What is the rigorous proof for elastic collisions?

[Bipolarity]

Suppose that a mass M1 is moving with speed V1 and collides with mass M2 which is initially at rest. After the elastic collision they make, both momentum and kinetic energy are conserved.

$$m_{1}v_{1f} + m_{2}v_{2f} = m_{1}v_{1i}$$

$$\frac{1}{2}m_{1}||v_{1i}||^{2}= \frac{1}{2}m_{1}||v_{1f}||^{2} + \frac{1}{2}m_{2}||v_{2f}||^{2}$$

Derive the following equations:

$$v_{1f} = \frac{m_{1}-m_{2}}{m_{1}+m_{2}}v_{1i}$$
$$v_{2f} = \frac{2m_{1}}{m_{1}+m_{2}}v_{1i}$$

Resnick & Halliday give a fairly staightfoward proof. But in the proof it fails to recognize the fact that the v values in the momentum conservation are vectors, whereas those in the energy conservation are scalars. So the proof is not rigorous. I was curious how one would prove this rigorously, (preferably without casework), given this remark.

Thanks!

BiP

 

[mfb]

Those equations are true in the 1-dimensional case only, where you can treat the velocity as scalar.
For two dimensions, you get an additional degree of freedom in the collision, and there are no equivalent fixed equations for the velocity.

 

[jtbell]

Some 2D collisions can be solved, but you need more information than just the masses and initial (vector) velocities. For example, consider two spheres (or rather, circular pucks sliding on a frictionless surface), with one at rest initially. In addition to the initial velocity of the other puck, you need to specify the impact parameter: the transverse distance between the path of the moving puck's center, and the the center of the stationary puck. This specifies whether the collision is head-on, slightly off center, lightly glancing, etc.

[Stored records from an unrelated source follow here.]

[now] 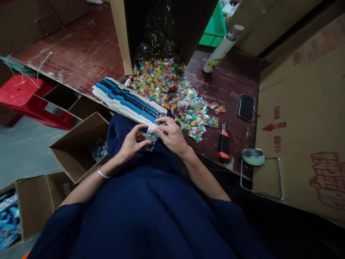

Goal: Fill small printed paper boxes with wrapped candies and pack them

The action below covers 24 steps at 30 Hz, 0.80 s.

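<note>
Between my two hands, just off the table's front edge, is a small blue printed packet (151,137) with a white upper part. My left hand (132,142) grips it from the left, thumb near its lower end and fingers partly hidden behind. At the white top, the thumb and fingers of my right hand (172,136) are pinched. A long row of overlapping blue-and-white printed packets (126,102) lies along the table edge, its near end close to my right fingers. Beyond it spreads a heap of small clear bags of colourful candies (164,82).
An open carton (121,36) lies on its side behind the candy bags. Rightward are a white bottle (219,52), a phone (246,107), a box cutter (224,145) and a green bowl (253,157). Open cartons (35,201) and a red stool (24,93) stand at left.
</note>
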Available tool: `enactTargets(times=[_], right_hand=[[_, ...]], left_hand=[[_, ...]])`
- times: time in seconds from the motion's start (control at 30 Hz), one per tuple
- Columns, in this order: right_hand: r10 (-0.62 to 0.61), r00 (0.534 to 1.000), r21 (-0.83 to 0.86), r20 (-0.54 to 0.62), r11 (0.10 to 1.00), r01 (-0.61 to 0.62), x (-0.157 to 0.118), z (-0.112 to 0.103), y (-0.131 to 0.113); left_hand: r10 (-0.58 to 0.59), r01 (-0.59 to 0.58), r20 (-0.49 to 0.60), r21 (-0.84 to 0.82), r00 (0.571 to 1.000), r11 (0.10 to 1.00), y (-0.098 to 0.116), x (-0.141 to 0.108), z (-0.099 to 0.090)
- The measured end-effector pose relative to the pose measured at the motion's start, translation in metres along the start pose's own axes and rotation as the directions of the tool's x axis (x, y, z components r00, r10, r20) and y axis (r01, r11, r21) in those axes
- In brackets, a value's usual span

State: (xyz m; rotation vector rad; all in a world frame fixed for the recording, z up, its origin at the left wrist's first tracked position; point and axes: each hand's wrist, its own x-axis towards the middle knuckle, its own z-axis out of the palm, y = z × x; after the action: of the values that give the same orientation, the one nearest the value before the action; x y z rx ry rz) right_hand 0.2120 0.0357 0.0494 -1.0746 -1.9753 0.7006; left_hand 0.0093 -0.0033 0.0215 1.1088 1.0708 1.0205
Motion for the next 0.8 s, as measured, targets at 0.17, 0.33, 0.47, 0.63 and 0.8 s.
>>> enactTargets(times=[0.17, 0.33, 0.47, 0.63, 0.8], right_hand=[[0.217, 0.976, 0.375, -0.029, 0.907, -0.191, -0.023, 0.013, 0.004], [0.330, 0.939, 0.457, -0.099, 0.853, -0.252, -0.038, 0.038, 0.005], [0.355, 0.921, 0.533, -0.161, 0.817, -0.221, -0.033, 0.042, -0.001], [0.354, 0.931, 0.602, -0.088, 0.764, -0.234, -0.027, 0.037, -0.005], [0.398, 0.917, 0.559, 0.023, 0.755, -0.342, -0.018, 0.024, 0.004]], left_hand=[[0.072, -0.074, -0.035, -0.054, 0.997, 0.996, 0.002, -0.002, 0.002], [0.018, -0.014, 0.051, -0.073, 0.999, 0.997, -0.004, -0.004, 0.008], [0.046, -0.046, 0.007, -0.074, 0.999, 0.996, -0.006, -0.003, 0.012], [0.073, -0.073, -0.048, -0.008, 0.996, 0.997, -0.004, -0.005, 0.011], [0.069, -0.065, -0.034, 0.105, 0.997, 0.992, -0.004, -0.006, 0.006]])
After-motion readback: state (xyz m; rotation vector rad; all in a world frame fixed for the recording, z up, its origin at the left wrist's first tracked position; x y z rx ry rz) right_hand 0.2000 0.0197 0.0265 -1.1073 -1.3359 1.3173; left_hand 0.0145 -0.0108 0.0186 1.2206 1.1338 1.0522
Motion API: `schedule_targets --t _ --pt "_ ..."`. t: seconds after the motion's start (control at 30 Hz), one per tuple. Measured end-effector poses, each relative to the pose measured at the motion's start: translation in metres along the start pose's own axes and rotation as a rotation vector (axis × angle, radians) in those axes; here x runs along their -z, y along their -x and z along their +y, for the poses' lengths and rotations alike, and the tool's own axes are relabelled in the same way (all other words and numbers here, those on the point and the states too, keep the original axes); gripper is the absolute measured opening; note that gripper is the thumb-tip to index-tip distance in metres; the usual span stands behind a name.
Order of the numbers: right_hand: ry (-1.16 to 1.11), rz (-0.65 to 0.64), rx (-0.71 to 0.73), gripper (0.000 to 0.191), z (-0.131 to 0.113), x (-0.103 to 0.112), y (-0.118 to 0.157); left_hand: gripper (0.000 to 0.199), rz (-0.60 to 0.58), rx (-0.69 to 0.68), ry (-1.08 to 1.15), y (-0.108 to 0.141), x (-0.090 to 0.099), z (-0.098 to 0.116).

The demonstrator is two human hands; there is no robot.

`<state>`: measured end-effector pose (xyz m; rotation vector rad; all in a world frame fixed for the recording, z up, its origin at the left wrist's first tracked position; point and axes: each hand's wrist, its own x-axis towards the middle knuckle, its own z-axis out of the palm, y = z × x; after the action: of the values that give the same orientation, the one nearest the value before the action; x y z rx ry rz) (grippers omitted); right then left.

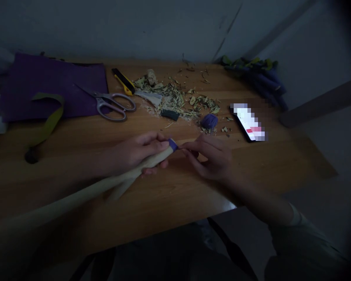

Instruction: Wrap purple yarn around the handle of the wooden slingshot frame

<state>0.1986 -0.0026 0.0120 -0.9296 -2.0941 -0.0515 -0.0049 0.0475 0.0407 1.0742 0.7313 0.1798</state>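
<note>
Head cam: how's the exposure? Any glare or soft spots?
Head view: dim overall, right-hand corners near black; head view: phone screen brightest, partly pixelated; head view: small glare on the table's front edge; head view: pale stick looks soft, darkening toward lower left.

One left hand [148, 150] and one right hand [212, 156]; one pale stick [87, 193], one purple band [173, 145] and one dark strand [179, 148]; one pair of scissors [101, 95], one cutter [123, 82], one purple ball [210, 121], one phone [248, 123], one olive strip [54, 119], one dark green piece [169, 114], at least one purple sheet [52, 74], one worktop [163, 203]; several purple stems [269, 84], too dim to count, and shavings [175, 97] beyond counting
</note>
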Motion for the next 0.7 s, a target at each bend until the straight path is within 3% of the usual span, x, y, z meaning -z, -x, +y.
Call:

Halliday/Resnick don't discuss this, but you can probably find it in a higher-level classical mechanics book, or maybe with a suitable Google search.

 

[AlephZero]

You didn't say exactly what part of the proof you think is not rigorous, but I suppose one objection to it is this: if two particles moving north-south collide with each other, it is an assumption (with no justification) that there they have no velocity components in the east-west direction after collision.

It would be possible to justify that by a symmetry argument. Suppose after the collision particle 1 moves east and particle 2 moves west. In that case there would be another solution where particle 1 moves west and particle 2 moves east. Since Newtonian mechanics is assumed to be deterministic, there is no reason to choose one of these solutions rather than the other one, therefore the east-west velocity components must be zero.

Note that as the previous answers said or implied, this result is only true for point particles, not for finite sized objects which can have rotational kinetic energy and angular momentum.

 

[jtbell]

you need to specify the impact parameter

I just remembered that it also makes a difference whether the pucks collide with or without friction against each other. If there is (sliding) friction between them when they come in contact, that generally causes each of the pucks to rotate around their centers of mass after the collision. This gives them rotational kinetic energy which has to be accounted for when applying conservation of energy.

I've done this derivation only for the frictionless case.

 

[mfb]

If you want to go into detail, you can also consider the shape and orientation of the objects - if they are not round disks, the shapes are relevant, too.